Detractors point out that Obama rarely addresses racial disadvantages in speeches, worrying that he is trying to eliminate racial inequalities by ignoring them and that his lack of talk now could translate to lack of action later, said the University of Chicago's Dawson.
"Race would seem like an easy issue for him to talk about," Dawson said. "His refusal to do so raises some red flags, I think."
But many black voters believe that Obama does care and that his lack of racial rhetoric is purely a campaign tactic, Dawson noted. At the state level, Obama was an active supporter of liberal causes that benefited African-Americans, such as health care and government reform, noted Walters.
"He's got a record in the Illinois state legislature that proves he's sensitive to those questions," Walters said. "You can't sponsor legislation that is racial, but you can sponsor legislation that is liberal."
An African-American in the White House might undermine arguments that widespread racism still exists, Harris-Lacewell said, a perception already bourne out on a smaller scale with the appointments of former Secretary of State Colin L. Powell and his replacement, Condoleezza Rice.
"It would be hard to talk about continuing inequality," Harris-Lacewell said. "A black president could be the ultimate focus, the ultimate example of how everything is OK."
Some black voters interviewed last week said such arguments were so obviously wrong that they wouldn't go far. Smith pointed to Ralph Bunche, the Nobel Prize laureate who held positions in the State Department and United Nations before his death in 1971.
"People said, 'You can't eat Ralph Bunche for lunch,' " Smith said. "The implication being, his success had nothing to do with whether a poor black person in Harlem could get a job."
One anxiety accompanying Obama's candidacy has nothing to do with politics or electability but rather safety. The fear that Obama could face violence like black leaders before him has been present since he started campaigning and has increased since his victory in Iowa, voters said.

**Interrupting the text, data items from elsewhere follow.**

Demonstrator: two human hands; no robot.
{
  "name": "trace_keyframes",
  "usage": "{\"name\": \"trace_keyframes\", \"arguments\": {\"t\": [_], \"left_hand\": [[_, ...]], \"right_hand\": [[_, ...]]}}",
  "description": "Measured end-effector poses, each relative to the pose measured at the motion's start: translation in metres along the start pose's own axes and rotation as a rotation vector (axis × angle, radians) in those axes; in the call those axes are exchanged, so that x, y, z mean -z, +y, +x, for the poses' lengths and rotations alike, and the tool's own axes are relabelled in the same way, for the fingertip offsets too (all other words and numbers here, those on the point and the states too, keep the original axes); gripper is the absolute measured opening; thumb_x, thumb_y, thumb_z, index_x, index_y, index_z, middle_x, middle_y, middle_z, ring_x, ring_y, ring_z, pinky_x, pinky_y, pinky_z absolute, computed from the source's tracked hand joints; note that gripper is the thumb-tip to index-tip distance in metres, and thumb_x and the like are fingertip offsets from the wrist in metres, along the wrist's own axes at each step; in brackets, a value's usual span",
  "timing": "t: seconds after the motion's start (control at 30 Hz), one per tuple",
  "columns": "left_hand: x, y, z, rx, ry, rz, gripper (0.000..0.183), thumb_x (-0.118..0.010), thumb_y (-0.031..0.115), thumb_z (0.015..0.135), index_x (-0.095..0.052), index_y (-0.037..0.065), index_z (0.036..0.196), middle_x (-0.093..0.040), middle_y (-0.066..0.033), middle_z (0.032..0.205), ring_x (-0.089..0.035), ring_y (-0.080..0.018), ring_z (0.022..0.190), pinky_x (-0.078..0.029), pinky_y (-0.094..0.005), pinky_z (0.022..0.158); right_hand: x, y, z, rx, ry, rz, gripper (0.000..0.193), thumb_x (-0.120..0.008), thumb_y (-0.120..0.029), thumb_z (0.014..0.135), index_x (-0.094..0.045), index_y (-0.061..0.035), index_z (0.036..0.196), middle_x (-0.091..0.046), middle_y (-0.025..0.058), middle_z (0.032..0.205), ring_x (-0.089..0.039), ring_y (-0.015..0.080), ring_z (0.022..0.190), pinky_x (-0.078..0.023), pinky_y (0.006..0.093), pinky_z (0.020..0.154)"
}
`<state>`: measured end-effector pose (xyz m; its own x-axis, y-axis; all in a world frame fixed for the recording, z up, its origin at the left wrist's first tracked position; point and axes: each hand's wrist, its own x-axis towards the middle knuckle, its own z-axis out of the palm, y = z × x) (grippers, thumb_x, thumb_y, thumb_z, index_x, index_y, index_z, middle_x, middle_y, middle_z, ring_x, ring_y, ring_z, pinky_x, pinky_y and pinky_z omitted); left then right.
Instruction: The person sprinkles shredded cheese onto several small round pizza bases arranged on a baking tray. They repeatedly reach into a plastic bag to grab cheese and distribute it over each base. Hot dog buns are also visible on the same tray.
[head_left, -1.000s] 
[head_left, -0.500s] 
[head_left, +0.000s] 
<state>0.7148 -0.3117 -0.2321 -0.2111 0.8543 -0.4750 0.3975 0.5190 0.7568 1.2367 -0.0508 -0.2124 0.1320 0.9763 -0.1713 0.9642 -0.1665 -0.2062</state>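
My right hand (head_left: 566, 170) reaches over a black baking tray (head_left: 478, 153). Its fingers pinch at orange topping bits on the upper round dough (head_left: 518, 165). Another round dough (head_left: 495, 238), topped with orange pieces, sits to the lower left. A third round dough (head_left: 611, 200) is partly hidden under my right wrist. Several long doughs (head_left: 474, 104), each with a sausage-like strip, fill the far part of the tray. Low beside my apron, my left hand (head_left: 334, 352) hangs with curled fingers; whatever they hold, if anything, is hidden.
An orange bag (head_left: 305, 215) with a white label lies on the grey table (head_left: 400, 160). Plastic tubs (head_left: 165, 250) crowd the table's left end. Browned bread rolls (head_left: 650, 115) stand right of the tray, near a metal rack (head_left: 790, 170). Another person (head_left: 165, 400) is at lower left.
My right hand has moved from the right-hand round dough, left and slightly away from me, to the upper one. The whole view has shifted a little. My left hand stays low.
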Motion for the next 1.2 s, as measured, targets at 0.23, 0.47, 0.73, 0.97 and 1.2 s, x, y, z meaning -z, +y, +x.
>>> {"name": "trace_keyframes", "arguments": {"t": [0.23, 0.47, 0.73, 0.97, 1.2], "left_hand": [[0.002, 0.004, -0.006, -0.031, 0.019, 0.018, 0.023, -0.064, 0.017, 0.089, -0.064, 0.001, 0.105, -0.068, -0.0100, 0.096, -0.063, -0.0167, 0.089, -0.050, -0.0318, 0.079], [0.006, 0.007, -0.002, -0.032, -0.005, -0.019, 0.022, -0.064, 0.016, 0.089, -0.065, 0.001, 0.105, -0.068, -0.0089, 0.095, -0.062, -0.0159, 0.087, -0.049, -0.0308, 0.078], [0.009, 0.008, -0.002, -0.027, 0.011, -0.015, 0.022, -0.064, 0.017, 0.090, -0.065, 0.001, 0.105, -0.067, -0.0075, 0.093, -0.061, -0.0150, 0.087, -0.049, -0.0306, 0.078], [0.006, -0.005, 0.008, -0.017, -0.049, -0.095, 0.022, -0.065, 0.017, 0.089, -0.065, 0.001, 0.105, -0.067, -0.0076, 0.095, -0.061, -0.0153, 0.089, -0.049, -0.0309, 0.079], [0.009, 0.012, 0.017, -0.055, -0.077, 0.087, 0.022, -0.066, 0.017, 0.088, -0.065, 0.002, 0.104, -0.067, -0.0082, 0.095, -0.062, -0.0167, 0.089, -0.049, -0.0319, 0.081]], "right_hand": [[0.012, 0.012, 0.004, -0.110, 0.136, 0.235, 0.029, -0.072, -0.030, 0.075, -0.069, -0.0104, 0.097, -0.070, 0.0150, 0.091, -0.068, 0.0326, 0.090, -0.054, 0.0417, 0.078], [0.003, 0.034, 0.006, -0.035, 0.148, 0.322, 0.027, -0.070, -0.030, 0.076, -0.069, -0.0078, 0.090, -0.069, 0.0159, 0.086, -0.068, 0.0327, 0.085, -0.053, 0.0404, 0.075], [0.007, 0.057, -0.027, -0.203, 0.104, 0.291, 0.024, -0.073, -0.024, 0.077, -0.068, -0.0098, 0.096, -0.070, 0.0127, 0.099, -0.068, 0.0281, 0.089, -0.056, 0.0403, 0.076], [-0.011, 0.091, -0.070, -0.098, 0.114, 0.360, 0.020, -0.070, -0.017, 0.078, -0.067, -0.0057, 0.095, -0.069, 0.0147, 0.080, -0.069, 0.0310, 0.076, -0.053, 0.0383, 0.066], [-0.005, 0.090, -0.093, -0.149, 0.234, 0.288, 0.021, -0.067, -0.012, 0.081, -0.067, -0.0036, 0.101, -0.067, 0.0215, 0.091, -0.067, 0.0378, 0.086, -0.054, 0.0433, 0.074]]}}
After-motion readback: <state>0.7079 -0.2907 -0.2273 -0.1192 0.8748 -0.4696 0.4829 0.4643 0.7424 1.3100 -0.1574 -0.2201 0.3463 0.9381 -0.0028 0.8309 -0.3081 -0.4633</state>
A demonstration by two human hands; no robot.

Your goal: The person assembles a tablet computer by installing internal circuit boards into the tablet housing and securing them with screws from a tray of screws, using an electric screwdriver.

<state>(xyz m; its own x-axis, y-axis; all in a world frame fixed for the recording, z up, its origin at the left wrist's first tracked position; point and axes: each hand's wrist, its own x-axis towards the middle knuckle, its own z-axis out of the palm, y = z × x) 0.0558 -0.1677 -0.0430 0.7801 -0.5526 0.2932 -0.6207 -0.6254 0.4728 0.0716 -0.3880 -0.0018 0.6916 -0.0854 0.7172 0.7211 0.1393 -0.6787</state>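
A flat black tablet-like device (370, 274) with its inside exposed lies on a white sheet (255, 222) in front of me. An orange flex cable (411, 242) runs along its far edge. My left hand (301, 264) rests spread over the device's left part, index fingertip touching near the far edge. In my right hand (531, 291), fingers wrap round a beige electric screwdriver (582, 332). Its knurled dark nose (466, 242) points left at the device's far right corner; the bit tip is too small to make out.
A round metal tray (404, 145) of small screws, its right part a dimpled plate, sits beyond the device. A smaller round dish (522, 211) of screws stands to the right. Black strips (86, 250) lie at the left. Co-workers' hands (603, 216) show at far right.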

Older blacks who remember the assassinations of Martin Luther King Jr. and Malcolm X seem most fearful that Obama is in danger, but the possibility is being discussed by many African-Americans, political scientists and black voters said. Some said they have heard it come up occasionally; others said they talk about it every day.
One reason Colin Powell decided against a presidential bid was that his wife was worried for his safety, voters point out. "I'm only 34 years old, and my father remembers very well growing up with the terror of lynching as a young boy in Virginia," Harris-Lacewell said. "Parents talked about how to behave in public to avoid being murdered. This is fresh. It's such a part of who we are in this country. So it's not alarmism; it's a part of the racial history of this country."
The idea that Obama in danger because of his race misses a larger point, some blacks say. Plenty of prominent politicians have been shot no matter their race, they argue. "Look at the Kennedy boys," said Leon Harrison, 78, an Upper Marlboro retiree. "Even Reagan was shot."
Despite their worries - for Obama's electability, his ability to promote racial justice, his safety - many black voters said they watch him campaign with a tangible thrill.
"Let's face it, he's not God, now," Harrison said. "But he's better than what we've had in the last eight or 16 years."